● Brief
Report every line below that carries the word "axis".

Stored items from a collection
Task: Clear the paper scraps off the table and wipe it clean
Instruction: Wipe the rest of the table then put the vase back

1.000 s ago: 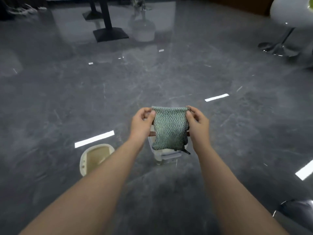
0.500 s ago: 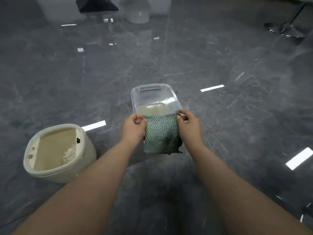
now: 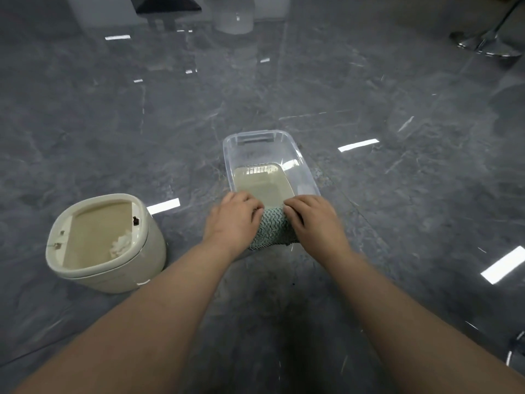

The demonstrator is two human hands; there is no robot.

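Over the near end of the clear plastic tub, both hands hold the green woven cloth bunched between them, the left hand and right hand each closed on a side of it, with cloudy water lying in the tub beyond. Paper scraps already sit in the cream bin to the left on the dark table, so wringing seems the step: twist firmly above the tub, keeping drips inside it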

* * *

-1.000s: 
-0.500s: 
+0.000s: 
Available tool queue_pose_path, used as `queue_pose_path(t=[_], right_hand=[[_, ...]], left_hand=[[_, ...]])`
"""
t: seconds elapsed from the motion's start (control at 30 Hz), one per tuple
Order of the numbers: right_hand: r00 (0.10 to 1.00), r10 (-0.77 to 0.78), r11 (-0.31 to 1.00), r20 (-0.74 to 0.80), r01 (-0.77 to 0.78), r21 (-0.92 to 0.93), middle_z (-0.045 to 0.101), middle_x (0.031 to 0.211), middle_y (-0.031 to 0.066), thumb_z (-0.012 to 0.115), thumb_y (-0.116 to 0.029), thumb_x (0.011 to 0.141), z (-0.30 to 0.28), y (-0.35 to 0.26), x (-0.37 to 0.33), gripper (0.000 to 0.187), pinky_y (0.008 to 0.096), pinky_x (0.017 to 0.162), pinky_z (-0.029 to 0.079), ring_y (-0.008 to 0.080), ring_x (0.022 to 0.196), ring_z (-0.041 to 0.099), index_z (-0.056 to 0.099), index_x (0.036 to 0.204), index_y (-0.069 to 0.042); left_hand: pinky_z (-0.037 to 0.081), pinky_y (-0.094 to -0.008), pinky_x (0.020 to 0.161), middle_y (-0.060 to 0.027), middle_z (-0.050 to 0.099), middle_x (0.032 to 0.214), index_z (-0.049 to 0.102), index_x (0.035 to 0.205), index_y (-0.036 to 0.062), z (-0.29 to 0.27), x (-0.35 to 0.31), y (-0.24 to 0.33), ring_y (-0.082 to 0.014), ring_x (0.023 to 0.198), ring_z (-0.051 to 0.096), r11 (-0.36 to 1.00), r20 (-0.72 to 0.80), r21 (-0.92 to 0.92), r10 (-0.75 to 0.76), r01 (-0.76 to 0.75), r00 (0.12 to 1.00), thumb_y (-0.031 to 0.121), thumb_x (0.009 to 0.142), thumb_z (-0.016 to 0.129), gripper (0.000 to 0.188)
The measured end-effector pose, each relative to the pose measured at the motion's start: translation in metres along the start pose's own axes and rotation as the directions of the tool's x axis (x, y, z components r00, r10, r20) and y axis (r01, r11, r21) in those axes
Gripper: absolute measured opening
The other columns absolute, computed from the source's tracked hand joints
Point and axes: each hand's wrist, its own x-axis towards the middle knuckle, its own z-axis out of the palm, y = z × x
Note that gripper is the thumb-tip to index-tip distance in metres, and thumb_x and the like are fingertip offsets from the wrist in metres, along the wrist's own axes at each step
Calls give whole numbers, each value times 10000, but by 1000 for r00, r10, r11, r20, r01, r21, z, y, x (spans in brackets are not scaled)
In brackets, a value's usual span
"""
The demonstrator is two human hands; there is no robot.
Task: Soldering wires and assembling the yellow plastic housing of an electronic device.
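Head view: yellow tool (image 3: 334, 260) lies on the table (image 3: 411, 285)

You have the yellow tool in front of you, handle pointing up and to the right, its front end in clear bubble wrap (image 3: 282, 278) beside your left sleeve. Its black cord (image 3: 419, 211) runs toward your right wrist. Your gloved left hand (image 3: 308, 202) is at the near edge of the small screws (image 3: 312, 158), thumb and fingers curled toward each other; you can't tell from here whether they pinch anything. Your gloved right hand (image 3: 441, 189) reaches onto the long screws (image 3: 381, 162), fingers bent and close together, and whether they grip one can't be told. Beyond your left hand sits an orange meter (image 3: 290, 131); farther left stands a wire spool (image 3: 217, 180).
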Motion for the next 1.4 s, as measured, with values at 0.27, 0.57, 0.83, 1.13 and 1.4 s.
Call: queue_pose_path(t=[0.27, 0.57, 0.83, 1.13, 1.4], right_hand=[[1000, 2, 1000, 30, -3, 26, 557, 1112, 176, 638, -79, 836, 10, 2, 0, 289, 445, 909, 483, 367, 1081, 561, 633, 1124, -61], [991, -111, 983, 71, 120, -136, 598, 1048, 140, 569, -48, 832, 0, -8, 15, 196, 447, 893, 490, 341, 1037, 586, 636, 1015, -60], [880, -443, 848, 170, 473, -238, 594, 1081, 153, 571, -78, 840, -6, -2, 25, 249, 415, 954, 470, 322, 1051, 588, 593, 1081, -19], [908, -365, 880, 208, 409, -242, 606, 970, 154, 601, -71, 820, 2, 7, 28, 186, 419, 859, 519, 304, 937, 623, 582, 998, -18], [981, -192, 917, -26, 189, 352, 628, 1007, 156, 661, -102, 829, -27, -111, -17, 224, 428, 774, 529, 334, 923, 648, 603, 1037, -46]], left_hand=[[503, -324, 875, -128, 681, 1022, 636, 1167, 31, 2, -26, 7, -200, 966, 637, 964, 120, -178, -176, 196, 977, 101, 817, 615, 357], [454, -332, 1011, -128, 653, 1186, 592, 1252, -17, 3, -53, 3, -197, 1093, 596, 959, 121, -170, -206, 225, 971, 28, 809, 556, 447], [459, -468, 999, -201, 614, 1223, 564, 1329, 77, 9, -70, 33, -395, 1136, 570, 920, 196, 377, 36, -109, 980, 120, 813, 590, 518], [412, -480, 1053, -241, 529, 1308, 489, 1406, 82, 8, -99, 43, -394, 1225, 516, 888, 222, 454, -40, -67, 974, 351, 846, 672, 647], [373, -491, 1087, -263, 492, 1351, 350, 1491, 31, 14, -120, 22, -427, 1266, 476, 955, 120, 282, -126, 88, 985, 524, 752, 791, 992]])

● Solution for this problem
The measured end-effector pose, each relative to the pose measured at the motion's start: translation in metres along the start pose's own axes and rotation as the directions of the tool's x axis (x, y, z components r00, r10, r20) and y axis (r01, r11, r21) in those axes
Point and axes: each hand's wrist, its own x-axis towards the middle knuckle, its own z-axis out of the palm, y = z × x

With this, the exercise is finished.